This means your adapter is in control: throw RetryableStorageError for transient conditions (network timeout, rate limit, lock contention), and throw a plain Error (or any other class) for fatal ones (permission denied, quota exceeded, invalid key).
import { RetryableStorageError, BlobNotFoundError } from 'prolly-tree-store';
import type { StorageAdapter, KeyString, JSONBlob } from 'prolly-tree-store';
class MyAdapter implements StorageAdapter {
async persistBlob(key: KeyString, value: JSONBlob): Promise<void> {
try {
await myBackend.write(key, value);
} catch (e) {
if (isNetworkTimeout(e) || isRateLimit(e)) {
throw new RetryableStorageError('transient write failure', e);
}
throw e; // fatal — do not retry
}
}
async readBlob(key: KeyString): Promise<JSONBlob> {
const value = await myBackend.read(key);
if (value === null) throw new BlobNotFoundError(key);
return value as JSONBlob;
}
async deleteBlob(key: KeyString): Promise<void> {
await myBackend.delete(key);
}
}
const store = new ProllyTreeStore({
adapter: new MyAdapter(),
writeRetries: 3,
});interface StorageAdapter {
persistBlob(key: KeyString, value: JSONBlob): Promise<void>;
readBlob(key: KeyString): Promise<JSONBlob>; // throw BlobNotFoundError if missing
deleteBlob(key: KeyString): Promise<void>;
readBlobs?(keys: KeyString[]): Promise<Map<KeyString, JSONBlob>>; // optional batch read
}Blob values are opaque strings. Key patterns:
__root__/{docKey}— root pointer (small JSON, one per document)chunks/{xx}/{64-char-hex}— tree node addressed by its BLAKE3 hash (base64-encoded msgpack)
Because chunk keys are content-addressed, persistBlob is idempotent — writing the same chunk twice is safe. The library uses readBlobs (if provided) to batch-check which chunks already exist before writing, avoiding redundant writes. See the Errors section for how to signal retryable vs fatal failures.
npm test # all tests with coverage
npx vitest run test/chaos.test.ts # chaos / fuzz test (~5s)entryHash vs chunkHash — Each node carries two hashes. chunkHash is the BLAKE3 of the node's serialized bytes and is used for content-addressing blobs. entryHash is an XOR-folded BLAKE3 over all descendant leaf (key, value) pairs; it is the same for the same document regardless of chunk size. getRootHash returns the entryHash; structural sharing checks use chunkHash.

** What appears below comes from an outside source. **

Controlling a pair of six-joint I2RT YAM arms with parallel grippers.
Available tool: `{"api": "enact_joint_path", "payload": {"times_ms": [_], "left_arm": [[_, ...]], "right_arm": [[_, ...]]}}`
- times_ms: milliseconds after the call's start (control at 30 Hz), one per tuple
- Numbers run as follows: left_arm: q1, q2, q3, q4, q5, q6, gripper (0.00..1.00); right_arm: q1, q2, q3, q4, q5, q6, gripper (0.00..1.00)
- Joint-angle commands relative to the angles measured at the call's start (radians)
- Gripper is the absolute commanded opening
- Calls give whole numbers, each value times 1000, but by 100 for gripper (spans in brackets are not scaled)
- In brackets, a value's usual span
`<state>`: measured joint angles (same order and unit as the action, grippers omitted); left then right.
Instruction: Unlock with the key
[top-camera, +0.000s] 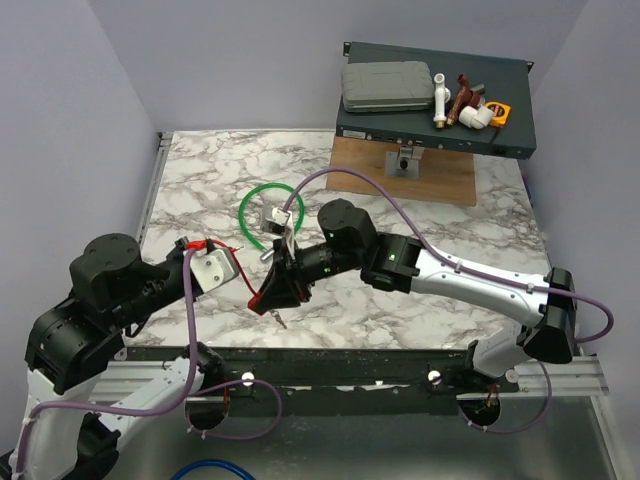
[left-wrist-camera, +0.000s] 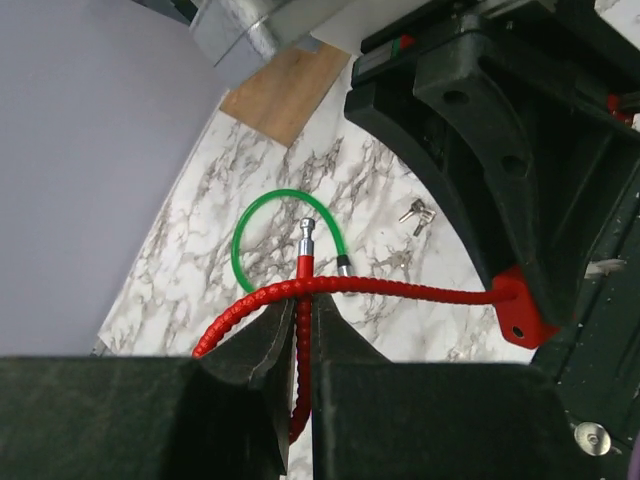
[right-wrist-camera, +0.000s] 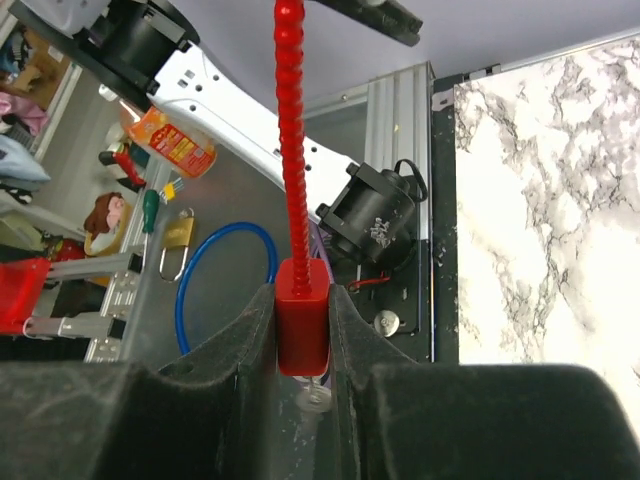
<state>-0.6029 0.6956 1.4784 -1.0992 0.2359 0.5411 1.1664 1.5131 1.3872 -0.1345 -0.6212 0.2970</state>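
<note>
Red cable (left-wrist-camera: 400, 288) pinched by left fingers (left-wrist-camera: 250, 350); right arm (top-camera: 450, 270) stretched leftward (low), right fingers (right-wrist-camera: 240, 345) clamping lock body (right-wrist-camera: 301, 320).

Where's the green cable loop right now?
In the top view, the green cable loop lies on the marble table left of centre, just beyond the right claw, which grips the red cable lock.

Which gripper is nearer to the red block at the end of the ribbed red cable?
Right. The right gripper is clamped on the red block; the left gripper grips the red cable farther along, near its silver tip.
</note>
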Motion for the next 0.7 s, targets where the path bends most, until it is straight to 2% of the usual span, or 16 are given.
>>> {"api": "enact_joint_path", "payload": {"times_ms": [0, 33, 100, 133, 200, 233, 300, 433, 500, 633, 667], "left_arm": [[25, -54, 18, 227, -39, 62, 4], [26, -61, 17, 199, -2, 69, 4], [29, -54, 38, 81, 160, 89, 15], [32, -47, 44, 18, 254, 92, 27], [40, -39, 45, -73, 386, 100, 45], [41, -38, 40, -96, 417, 99, 55], [41, -35, 37, -132, 410, 114, 68], [42, 4, 96, -224, 420, 130, 77], [42, 23, 133, -253, 447, 114, 78], [45, 24, 186, -191, 421, 24, 80], [49, 24, 196, -175, 395, 4, 84]], "right_arm": [[26, -11, -47, -220, -32, -30, 1], [26, -22, -47, -221, -21, -30, 1], [25, -26, -32, -232, 2, -43, 1], [23, -20, -13, -238, 20, -52, 1], [14, -14, 26, -244, 63, -59, 1], [5, -14, 45, -240, 80, -60, 1], [-18, -18, 87, -238, 96, -66, 1], [-67, -38, 123, -244, 120, -78, 1], [-97, -46, 111, -249, 132, -77, 1], [-166, -59, 37, -252, 166, -68, 1], [-181, -61, 11, -252, 190, -65, 1]]}}
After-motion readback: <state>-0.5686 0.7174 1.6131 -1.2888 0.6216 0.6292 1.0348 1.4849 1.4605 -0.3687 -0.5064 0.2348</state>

Prolly boundaries — Chunk splits are determined by rollingHash(key) mod fanout, where fanout = chunkSize / AVG_ENTRY_SIZE. Because boundaries depend only on keys (not values), updating a value never changes tree structure. Insert/delete may change structure near the modified key, but the put function always rebuilds from the correct canonical form.
Concurrency — Chunk writes are safe to race (content-addressed, idempotent). Root pointer writes are last-writer-wins. For strong concurrency guarantees, the StorageAdapter should use conditional writes on root pointer keys.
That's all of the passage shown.